Activity: Starting from the first line, set down the entire listing exactly.

>>>

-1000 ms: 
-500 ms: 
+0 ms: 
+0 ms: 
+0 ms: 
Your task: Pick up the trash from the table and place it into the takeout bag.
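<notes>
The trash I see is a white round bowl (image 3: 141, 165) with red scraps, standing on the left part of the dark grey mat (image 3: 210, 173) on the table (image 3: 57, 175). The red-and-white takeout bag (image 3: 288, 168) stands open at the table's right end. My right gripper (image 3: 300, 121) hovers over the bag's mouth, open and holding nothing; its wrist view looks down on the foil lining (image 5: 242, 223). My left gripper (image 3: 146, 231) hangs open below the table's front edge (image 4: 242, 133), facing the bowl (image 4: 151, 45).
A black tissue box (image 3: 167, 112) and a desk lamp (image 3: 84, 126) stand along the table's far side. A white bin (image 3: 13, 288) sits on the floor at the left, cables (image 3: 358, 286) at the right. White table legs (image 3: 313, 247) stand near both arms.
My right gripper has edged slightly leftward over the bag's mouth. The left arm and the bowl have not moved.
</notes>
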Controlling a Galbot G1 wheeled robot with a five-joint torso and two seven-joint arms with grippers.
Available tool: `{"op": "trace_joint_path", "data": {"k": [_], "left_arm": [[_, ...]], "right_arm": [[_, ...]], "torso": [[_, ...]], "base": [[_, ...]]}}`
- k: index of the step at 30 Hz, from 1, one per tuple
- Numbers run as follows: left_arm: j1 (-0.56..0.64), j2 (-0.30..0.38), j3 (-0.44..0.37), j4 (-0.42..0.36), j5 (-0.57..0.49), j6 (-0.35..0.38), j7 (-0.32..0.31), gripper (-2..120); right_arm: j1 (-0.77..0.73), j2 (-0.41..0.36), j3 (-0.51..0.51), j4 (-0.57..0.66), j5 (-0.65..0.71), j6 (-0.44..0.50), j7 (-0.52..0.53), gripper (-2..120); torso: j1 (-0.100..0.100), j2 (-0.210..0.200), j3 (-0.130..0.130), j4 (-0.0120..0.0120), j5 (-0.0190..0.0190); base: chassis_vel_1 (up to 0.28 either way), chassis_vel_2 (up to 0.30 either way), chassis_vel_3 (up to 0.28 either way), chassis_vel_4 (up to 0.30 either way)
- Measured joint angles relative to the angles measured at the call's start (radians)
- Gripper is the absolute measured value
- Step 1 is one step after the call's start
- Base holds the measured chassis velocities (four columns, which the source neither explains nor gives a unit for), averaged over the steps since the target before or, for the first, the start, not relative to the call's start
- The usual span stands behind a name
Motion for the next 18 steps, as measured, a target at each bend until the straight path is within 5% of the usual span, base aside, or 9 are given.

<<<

Written answer:
-1000 ms: 
-500 ms: 
+0 ms: 
+0 ms: 
+0 ms: 
Your task: Pick up the trash from the table and place it into the takeout bag.
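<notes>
The trash I see is a white round bowl (image 3: 141, 165) with red scraps, standing on the left part of the dark grey mat (image 3: 210, 173) on the table (image 3: 57, 175). The red-and-white takeout bag (image 3: 288, 168) stands open at the table's right end. My right gripper (image 3: 300, 121) hovers over the bag's mouth, open and holding nothing; its wrist view looks down on the foil lining (image 5: 242, 223). My left gripper (image 3: 146, 231) hangs open below the table's front edge (image 4: 242, 133), facing the bowl (image 4: 151, 45).
A black tissue box (image 3: 167, 112) and a desk lamp (image 3: 84, 126) stand along the table's far side. A white bin (image 3: 13, 288) sits on the floor at the left, cables (image 3: 358, 286) at the right. White table legs (image 3: 313, 247) stand near both arms.
My right gripper has edged slightly leftward over the bag's mouth. The left arm and the bowl have not moved.
</notes>
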Controlling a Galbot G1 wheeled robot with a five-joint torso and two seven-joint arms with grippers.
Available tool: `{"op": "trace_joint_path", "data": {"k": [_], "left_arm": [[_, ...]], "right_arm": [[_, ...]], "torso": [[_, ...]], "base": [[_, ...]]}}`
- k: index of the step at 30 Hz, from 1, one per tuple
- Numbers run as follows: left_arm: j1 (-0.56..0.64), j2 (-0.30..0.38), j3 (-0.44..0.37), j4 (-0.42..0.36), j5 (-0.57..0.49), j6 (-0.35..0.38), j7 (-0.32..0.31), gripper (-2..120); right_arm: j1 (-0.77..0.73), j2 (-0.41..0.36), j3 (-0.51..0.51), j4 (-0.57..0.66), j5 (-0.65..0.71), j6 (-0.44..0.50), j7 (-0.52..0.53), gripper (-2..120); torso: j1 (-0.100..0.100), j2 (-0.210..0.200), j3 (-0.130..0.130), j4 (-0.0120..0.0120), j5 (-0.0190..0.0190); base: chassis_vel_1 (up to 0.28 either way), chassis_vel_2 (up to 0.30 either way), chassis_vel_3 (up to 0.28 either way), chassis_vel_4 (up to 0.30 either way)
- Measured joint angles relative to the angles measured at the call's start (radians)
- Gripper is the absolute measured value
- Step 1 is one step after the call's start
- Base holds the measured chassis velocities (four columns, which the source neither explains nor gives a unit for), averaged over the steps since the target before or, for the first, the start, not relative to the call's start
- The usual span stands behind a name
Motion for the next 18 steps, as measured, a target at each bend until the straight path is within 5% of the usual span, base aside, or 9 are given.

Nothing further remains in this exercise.